Test Driven Development - A practical Example - Page 11 of 12

Step Eleven

In Step Ten, we started the implementation of bracketed expressions. We can tokenize and validate those expressions. In this step, we are going to implement the calculation of these expressions.

Extract Bracket Handling Code

At the end of the last step, we extended ExpressionValidator to handle brackets. This functionality increased the size of that class several times. These methods are suitable for extraction into a new class. As we are going to need some of these methods for calculation of the bracketed expressions, we do the refactoring at the beginning of this step.

As the new class helps us to resolve expressions that contain brackets, we call it BracketResolver. It looks like this:

class BracketResolver:
    def contains_brackets(self, tokens):
        for token in tokens:
            if isinstance(token, Bracket) and token == Bracket.Opening:
                return True

        return False

    def compare_brackets(self, tokens):
        num_opening_brackets = 0
        num_closing_brackets = 0
        for token in tokens:
            if isinstance(token, Bracket):
                if(token == Bracket.Opening):
                    num_opening_brackets += 1
                elif(token == Bracket.Closing):
                    num_closing_brackets += 1

            if(num_closing_brackets > num_opening_brackets):
                return False

        if(num_opening_brackets == num_closing_brackets):
            return True
        else:
            return False

    def find_first_pair_of_brackets(self, tokens):
        num_open_brackets = 0
        opening_index = -1
        closing_index = -1
        for token_index, token in enumerate(tokens):
            if isinstance(token, Bracket):
                if token == Bracket.Opening:
                    num_open_brackets += 1

                    if opening_index == -1:
                        opening_index = token_index

                if token == Bracket.Closing:
                    num_open_brackets -= 1
                    if(num_open_brackets == 0):
                        closing_index = token_index
                        break

        return (opening_index, closing_index)

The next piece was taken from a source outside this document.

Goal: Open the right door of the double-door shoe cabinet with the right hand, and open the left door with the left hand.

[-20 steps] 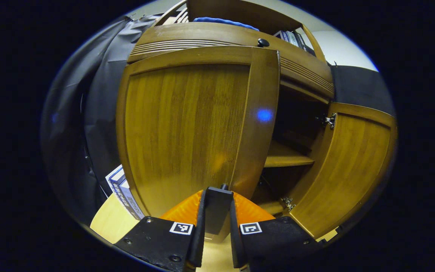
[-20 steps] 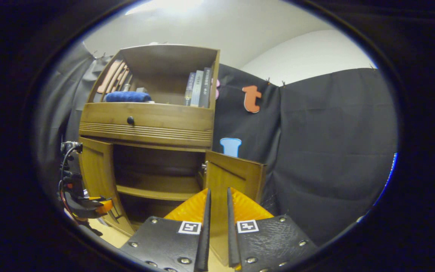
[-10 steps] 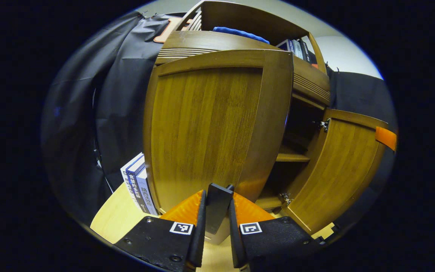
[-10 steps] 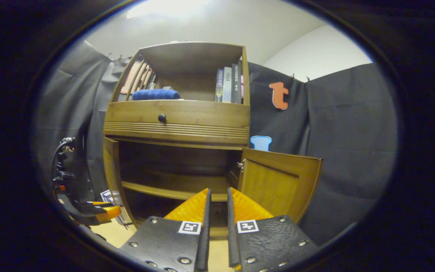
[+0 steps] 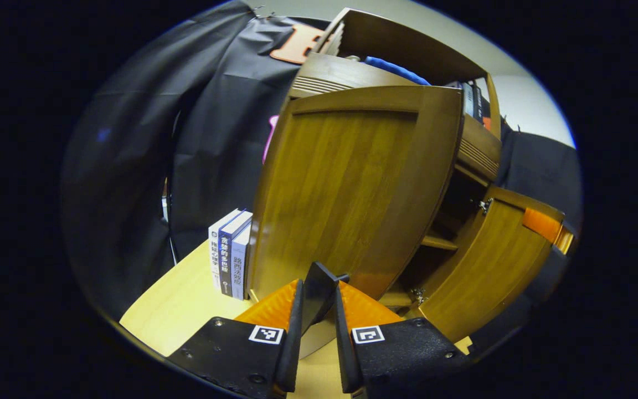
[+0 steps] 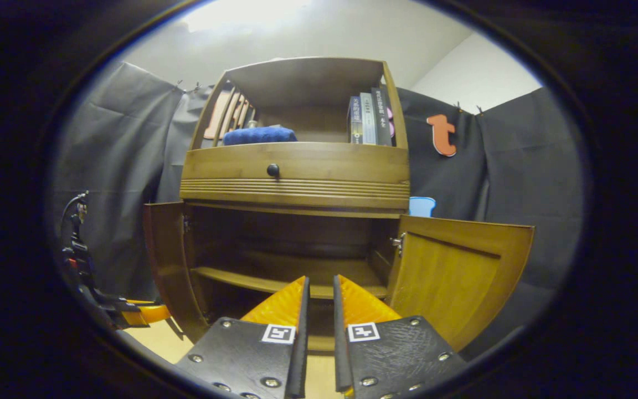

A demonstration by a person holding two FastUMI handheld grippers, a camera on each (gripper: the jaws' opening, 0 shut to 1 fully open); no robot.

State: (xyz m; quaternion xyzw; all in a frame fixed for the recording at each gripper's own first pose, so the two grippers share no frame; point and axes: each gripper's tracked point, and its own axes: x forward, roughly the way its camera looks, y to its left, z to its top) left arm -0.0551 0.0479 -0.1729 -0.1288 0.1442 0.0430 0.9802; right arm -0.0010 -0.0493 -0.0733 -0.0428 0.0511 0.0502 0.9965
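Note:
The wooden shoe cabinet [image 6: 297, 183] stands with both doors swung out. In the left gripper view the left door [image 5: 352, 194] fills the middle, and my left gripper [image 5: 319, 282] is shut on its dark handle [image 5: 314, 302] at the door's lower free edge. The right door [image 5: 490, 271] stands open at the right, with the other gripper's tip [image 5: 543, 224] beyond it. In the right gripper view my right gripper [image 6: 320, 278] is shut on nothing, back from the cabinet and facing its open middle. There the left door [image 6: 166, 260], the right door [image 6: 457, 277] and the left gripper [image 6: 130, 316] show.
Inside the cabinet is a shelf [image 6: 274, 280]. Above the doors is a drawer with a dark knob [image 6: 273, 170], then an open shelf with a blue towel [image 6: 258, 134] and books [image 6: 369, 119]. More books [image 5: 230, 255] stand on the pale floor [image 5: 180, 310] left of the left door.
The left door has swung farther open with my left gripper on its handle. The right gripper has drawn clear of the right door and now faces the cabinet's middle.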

Now ExpressionValidator is much shorter.

class ExpressionValidator:
    def __init__(self):
        self.bracket_resolver = BracketResolver()

    def validate(self, tokens):
        if(len(tokens) == 0):
            return True

        if self.bracket_resolver.compare_brackets(tokens) == False:
            return False

        while self.bracket_resolver.contains_brackets(tokens):
            tokens = self.replace_brackets(tokens)

        if self.is_valid_expression(tokens) == False:
            return False

        return True

    def is_valid_expression(self, tokens):
        if(len(tokens) >= 1 and len(tokens) % 2 == 1):
            even_elements = tokens[::2]
            odd_elements = tokens[1::2]
            if(all(isinstance(x, Number) for x in even_elements) and all(isinstance(x, Operator) for x in odd_elements)):
                return True

        return False

    def replace_brackets(self, tokens):
        """Replaces the first bracketed expression with either a Number if the bracket contains a valid Expression or with None if it is not valid"""
        opening_index, closing_index = self.bracket_resolver.find_first_pair_of_brackets(tokens)

        if(opening_index >= 0 and closing_index >= 0):
            subexpression = tokens[opening_index + 1 : closing_index]

            if self.bracket_resolver.contains_brackets(subexpression):
                subexpression = self.replace_brackets(subexpression)

            if self.is_valid_expression(subexpression):
                replacement_value = Number(0)
            else:
                replacement_value = None

            if(opening_index == 0):
                first_part = []
            else:
                first_part = tokens[0:opening_index]

            if(closing_index == len(tokens)-1):
                last_part = []
            else:
                last_part = tokens[closing_index+1: ]

            new_expression = first_part + [replacement_value] + last_part
            return new_expression

        else:
            return tokens

The only method relating to brackets that is left in ExpressionValidator is replace_brackets. This method is very specific for ExpressionValidator, because it replaces the brackets with dummy replacement values that are only useful for the expression evaluation.

We check that our code still works by running the unit tests. Do we need to write unit tests for BracketResolver? In a real application, we should indeed do this, especially as this is a central functionality. In this example, we are going to skip the implementation of the unit test, as this does not show anything new.

Now that we have a class to handle brackets, we can finally implement the calculation.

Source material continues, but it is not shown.